The founding vice-chancellor of the University of Essex - an institution shaped by "his clear-sighted vision" - has died.
Sir Albert Sloman was born in Cornwall on 14 February 1921 and educated at Launceston College and Wadham College, Oxford, where he opted to study Spanish, for which he secured a scholarship, rather than his first choice of philosophy, politics and economics. A night-fighter pilot during the Second World War, he returned to Oxford for a PhD in 1945 but then took up an instructorship in Spanish at the University of California, Berkeley (1946-47).

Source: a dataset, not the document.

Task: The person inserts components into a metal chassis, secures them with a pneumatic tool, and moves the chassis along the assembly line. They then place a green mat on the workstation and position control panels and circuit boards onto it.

A distinguished Hispanicist who wrote two books about the 17th-century playwright Calderon, Sir Albert worked at Trinity College Dublin (1947-53) before being appointed Gilmour professor of Spanish at the University of Liverpool (1953-62). For his last two years there, he was also dean of the Faculty of Arts.
Despite limited experience in senior management, the 41-year-old Sir Albert became the UK's youngest ever vice-chancellor in 1962, remaining at Essex until retirement in 1987. Greatly influenced by his experiences in the US, he was determined from the start to create a new style of British university.
The original Colchester campus was deliberately planned to foster an atmosphere of relaxed informality, which in Sir Albert's words would "provide an experience of living as well as an opportunity for learning".
The curriculum was always international and interdisciplinary, and the university soon developed a strong reputation, for example, in the hitherto neglected field of Latin American studies. Academics were expected to focus on research, to take sabbaticals at leading foreign universities and to attract their new colleagues back as visiting fellows.
Such bold initiatives received unusual public recognition in 1963, when Sir Albert delivered the prestigious annual BBC Reith Lectures on A University in the Making.
This proved something of a poisoned chalice, however, when Essex became a centre of student unrest later in the decade and the University Grants Committee placed strict limits on the expansion of student numbers.
Sir Ivor Crewe, master of University College, Oxford, who served as Essex's vice-chancellor from 1995 to 2007, recalled Sir Albert as someone "unswervingly liberal in his principles" who, despite these early setbacks, "took the long view and patiently repaired the university's reputation by promoting research excellence, expanding graduate numbers and attracting students from overseas".
"To this day," added Sir Ivor, "[Essex] bears the distinctive imprint of his clear-sighted vision of a university with a rigorous academic mission for modern times."
Sir Albert died on 28 July and is survived by Lady Sloman and their three daughters.